君の日々に、そっと触れたい。
「………さくら……?」
不意に李紅が目を覚まし、薄く開いた瞳に私の姿を映した。
「李紅」
「………っう、桜わるい、ピンク取って…」
「え、ああ待って!」
私はテーブルの上にあった嘔吐用の容器を急いで李紅の口元に持っていく。
本当はガーグルベースとかいう名前のあるらしいそれを、李紅は「ピンク」と読んでいた。なんでも、小さい頃お母さんが李紅の前でそう呼んでいたかららしい。

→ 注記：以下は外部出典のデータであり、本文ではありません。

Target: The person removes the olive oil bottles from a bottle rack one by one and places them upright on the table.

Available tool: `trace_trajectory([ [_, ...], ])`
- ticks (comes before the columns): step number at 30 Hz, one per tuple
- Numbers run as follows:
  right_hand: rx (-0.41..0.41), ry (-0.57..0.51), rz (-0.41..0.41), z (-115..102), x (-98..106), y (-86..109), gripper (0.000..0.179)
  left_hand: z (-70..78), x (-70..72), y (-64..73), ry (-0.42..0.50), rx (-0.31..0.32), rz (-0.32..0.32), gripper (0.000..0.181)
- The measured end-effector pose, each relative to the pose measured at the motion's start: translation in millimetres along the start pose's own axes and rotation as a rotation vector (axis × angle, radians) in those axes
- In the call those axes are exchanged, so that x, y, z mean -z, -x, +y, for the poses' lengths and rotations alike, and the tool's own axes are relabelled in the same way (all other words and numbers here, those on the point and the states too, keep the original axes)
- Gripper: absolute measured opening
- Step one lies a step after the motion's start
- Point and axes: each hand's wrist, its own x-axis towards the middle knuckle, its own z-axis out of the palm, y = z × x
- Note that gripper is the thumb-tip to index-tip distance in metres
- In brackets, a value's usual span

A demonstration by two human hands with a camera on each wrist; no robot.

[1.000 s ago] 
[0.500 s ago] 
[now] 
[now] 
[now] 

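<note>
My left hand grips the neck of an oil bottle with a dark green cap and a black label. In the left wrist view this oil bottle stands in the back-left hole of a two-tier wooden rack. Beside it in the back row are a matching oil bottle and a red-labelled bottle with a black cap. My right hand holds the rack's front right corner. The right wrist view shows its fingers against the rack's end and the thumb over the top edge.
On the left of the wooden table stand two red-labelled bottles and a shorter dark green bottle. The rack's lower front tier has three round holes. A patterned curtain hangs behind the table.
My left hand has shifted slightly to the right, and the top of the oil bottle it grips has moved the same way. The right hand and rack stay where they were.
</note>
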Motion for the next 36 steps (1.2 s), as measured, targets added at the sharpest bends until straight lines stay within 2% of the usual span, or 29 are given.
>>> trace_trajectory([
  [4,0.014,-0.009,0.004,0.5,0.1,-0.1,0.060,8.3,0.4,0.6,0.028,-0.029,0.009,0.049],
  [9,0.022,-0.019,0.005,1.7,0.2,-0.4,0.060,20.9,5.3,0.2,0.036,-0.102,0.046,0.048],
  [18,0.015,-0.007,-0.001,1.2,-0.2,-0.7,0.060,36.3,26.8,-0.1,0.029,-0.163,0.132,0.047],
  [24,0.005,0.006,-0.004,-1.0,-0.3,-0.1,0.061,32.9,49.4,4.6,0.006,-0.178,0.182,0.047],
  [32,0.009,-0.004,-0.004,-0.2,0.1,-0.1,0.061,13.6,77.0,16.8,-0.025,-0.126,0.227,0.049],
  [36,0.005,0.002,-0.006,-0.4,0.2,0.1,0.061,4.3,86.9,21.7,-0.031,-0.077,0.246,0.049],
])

李紅は首だけを起こして容器を寄せたけれど、嘔吐くばかりで何も吐けない。
私が李紅の背中をゆっくりとさすり続け、ようやく出せたのは、ただの胃液。
最近はこんなことが頻繁にあった。
胃液のせいで唇が荒れ、嘔吐きすぎでお腹の筋肉がつって痛がるほど。
そんな李紅に、最初のうちは私も戸惑ってばかりだった。けれど今では落ち着いて背中をさすれるようになった。
慣れてしまった、苦しいことに。
そんな私に、賢太郎くんたちは すっかり圧倒された様子だった。何をすることも出来ず、立ち尽くしていた。
「落ち着いた?李紅」
「ん…………ごめん」
「なにが。ほら、うがいしなよ」
小さく頷いてコップを受け取った手の頼りなさに、思わず両手を重ねて支えた。
このところ李紅は、左手に上手く力が入らないと言っていた。腫瘍が神経に触れたのだ。
どんどん、どんどん、李紅の身体が病気に蝕まれていく。
約束した桜の季節を本当に迎えられるのかを、疑うくらいに。
医療知識なんて皆無な私でもなんとなく分かるのだから、未来が見えるとまで言うような李紅にはもっと重く伝わってるはずだ。
当初の予想より、進行が早まってるのだ。
「他に辛いとこない?まだお腹痛い?」
「………ずっと使ってるからね。ただの筋肉痛。そのうちバキバキに割れてシックスパックになったりして」
「もう、バカなこと言ってないで横になって」
「はーい」
「ぷっ…!」
私たちのそんなやりとりに、それまで呆然としていた賢太郎くんたちが、一斉に吹き出した。
「李紅お前!こんなシリアスな空気でシックスパックとか言うか普通!」
「あれ、いたの?太陽」
「ひでぇ!」
がははは、と派手に笑った太陽くんを筆頭に、病室中が笑いに包み込まれた。
何がおかしいわけでもないけれど、思わず私も声を出して笑った。
こんなに思い切り笑ったのは、いつぶりだろうか。
こんなにも簡単に皆を笑顔にするなんて、やっぱり弱っていてもさすがは李紅だ。
この先、きっと想像もつかないほど辛い日々が待ってる。
だけどきっと、この笑顔だけはいつでも必ず私を救ってくれるのだろう。